On 9/7/2023 2:55 AM, Paavo Helde wrote:
> 06.09.2023 21:15 Bonita Montero kirjutas:
>> With C++11 static local or global data is initialized thread-safe.
>> This is usually done with double checked locking (DCL). DCL needs
>> a flag along with the static data which shows if the data already
>> is initialized and a mutex which guards the initalization.

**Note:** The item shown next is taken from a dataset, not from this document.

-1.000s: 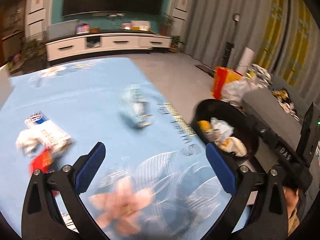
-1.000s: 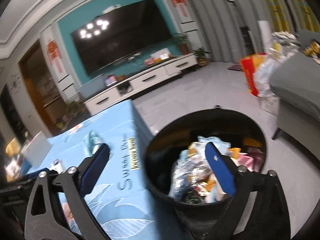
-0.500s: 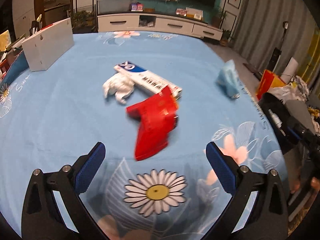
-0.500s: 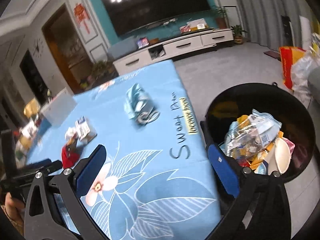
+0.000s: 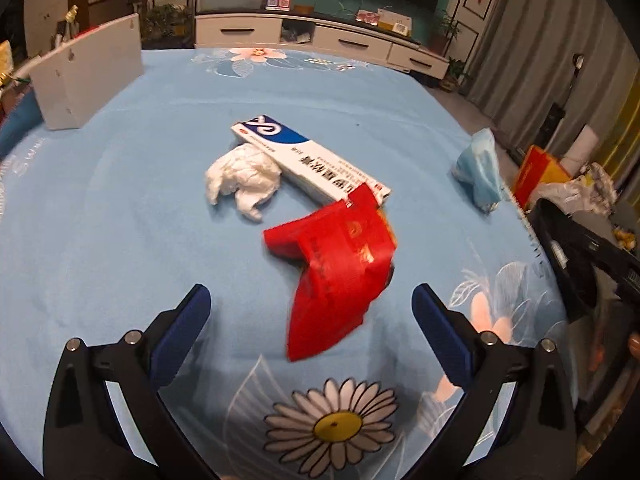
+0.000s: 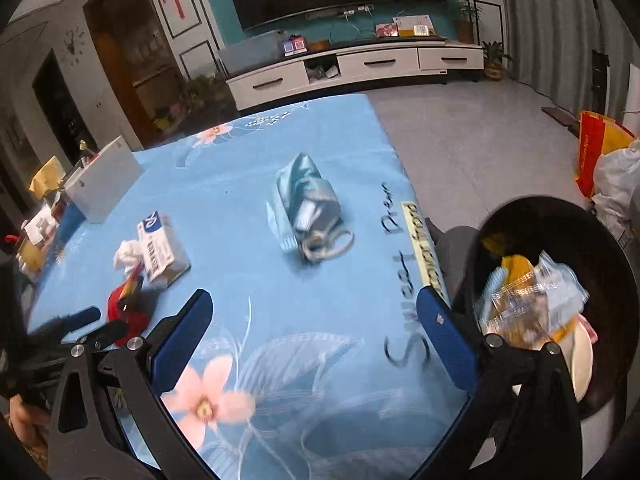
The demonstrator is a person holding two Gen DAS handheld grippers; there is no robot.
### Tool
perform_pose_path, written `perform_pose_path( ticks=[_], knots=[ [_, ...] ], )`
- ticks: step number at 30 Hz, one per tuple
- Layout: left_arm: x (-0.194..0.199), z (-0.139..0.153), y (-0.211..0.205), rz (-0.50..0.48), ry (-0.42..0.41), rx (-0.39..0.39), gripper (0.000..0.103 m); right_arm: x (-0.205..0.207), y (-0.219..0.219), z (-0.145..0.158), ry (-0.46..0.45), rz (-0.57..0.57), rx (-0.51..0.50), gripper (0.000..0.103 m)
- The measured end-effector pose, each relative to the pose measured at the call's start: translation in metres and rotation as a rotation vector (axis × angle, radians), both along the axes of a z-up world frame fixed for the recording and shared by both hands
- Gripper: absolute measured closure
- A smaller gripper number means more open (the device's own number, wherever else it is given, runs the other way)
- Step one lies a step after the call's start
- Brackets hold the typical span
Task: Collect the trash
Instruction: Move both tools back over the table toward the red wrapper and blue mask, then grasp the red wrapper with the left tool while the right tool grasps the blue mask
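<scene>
A red wrapper point(image 5: 340, 272) lies on the blue floral tablecloth point(image 5: 120, 220) just ahead of my open, empty left gripper point(image 5: 308, 312). Behind it lie a white and blue box point(image 5: 308, 160) and a crumpled white tissue point(image 5: 244, 180). A blue face mask point(image 5: 480, 172) sits near the table's right edge. In the right wrist view the mask point(image 6: 304, 208) lies ahead of my open, empty right gripper point(image 6: 316, 320). The black trash bin point(image 6: 616, 280), with trash in it, stands right of the table. The red wrapper point(image 6: 124, 308), box point(image 6: 162, 248) and tissue point(image 6: 126, 252) are at the left.
A white carton point(image 5: 88, 76) stands at the table's far left. A TV cabinet point(image 5: 320, 40) lines the back wall. Red and white bags point(image 5: 560, 180) sit on the floor beyond the bin. My left gripper point(image 6: 76, 328) shows at the left of the right wrist view.
My left gripper swung from the bin side to the table's middle and closed in on the red wrapper. My right gripper moved from over the bin to over the table, facing the mask.
</scene>
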State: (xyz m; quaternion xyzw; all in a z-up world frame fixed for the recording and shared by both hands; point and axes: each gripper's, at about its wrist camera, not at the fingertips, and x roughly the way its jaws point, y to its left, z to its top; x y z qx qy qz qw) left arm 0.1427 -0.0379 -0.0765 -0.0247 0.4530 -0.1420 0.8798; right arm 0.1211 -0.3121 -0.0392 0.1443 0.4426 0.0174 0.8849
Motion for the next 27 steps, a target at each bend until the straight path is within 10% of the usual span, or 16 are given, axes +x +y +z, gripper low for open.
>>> perform_pose_path(
  ticks=[6,10,16,18,27],
  knots=[
    [0.010,0.001,0.004,-0.004,-0.019,-0.055,0.008,0.043,0.008,-0.013,0.027,-0.026,-0.032,0.003],
    [0.017,-0.003,0.008,-0.011,0.001,-0.072,0.054,0.065,0.018,-0.019,0.033,-0.021,-0.061,0.012],
    [0.017,-0.005,0.017,-0.006,-0.004,-0.101,0.075,0.085,0.026,-0.034,0.096,-0.012,-0.124,0.055],
    [0.016,-0.004,0.019,-0.008,-0.009,-0.112,0.076,0.082,0.027,-0.036,0.099,0.000,-0.128,0.078],
    [0.000,0.011,0.018,-0.025,-0.042,-0.144,0.077,0.020,0.022,0.000,-0.013,0.032,-0.046,0.086]
  ],
)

>> I assumed that an implementation simply would use a central mutex
>> for all static data objects since it includes a kernel semaphore,
>> which is a costly resource.
>> To find out if this is true I wrote the below application:
> [...]
>> SleepAtInitialize<IObj> is instantiated only once per thread with this
>> code. So the threads don't share a central object. If there would be
>> a central mutex used the above code would run for about 10s. But the
>> code does run about one second,
>
> There is a note in the standard: "[Note: This definition permits
> initialization of a sequence of ordered variables concurrently with
> another sequence. —end note]"
>
> i.e. there are indivual mutexes per
>> each instantiation of SleepAtInitiaize<>. I.e. the creation of the
>> mutex is also done with the static initialization. The mutex constructor
>> is noexcept, so mutexes always must be created on their first use. This
>> is done while the DCL-locked creation of the static object. So at last
>> static initialization should be declared to throw a system_errror. But
>> I can't find anything about that in the standard.
>
> Some debugging with VS2022 seems to indicate it is using a Windows
> critical section for thread-safe statics initialization.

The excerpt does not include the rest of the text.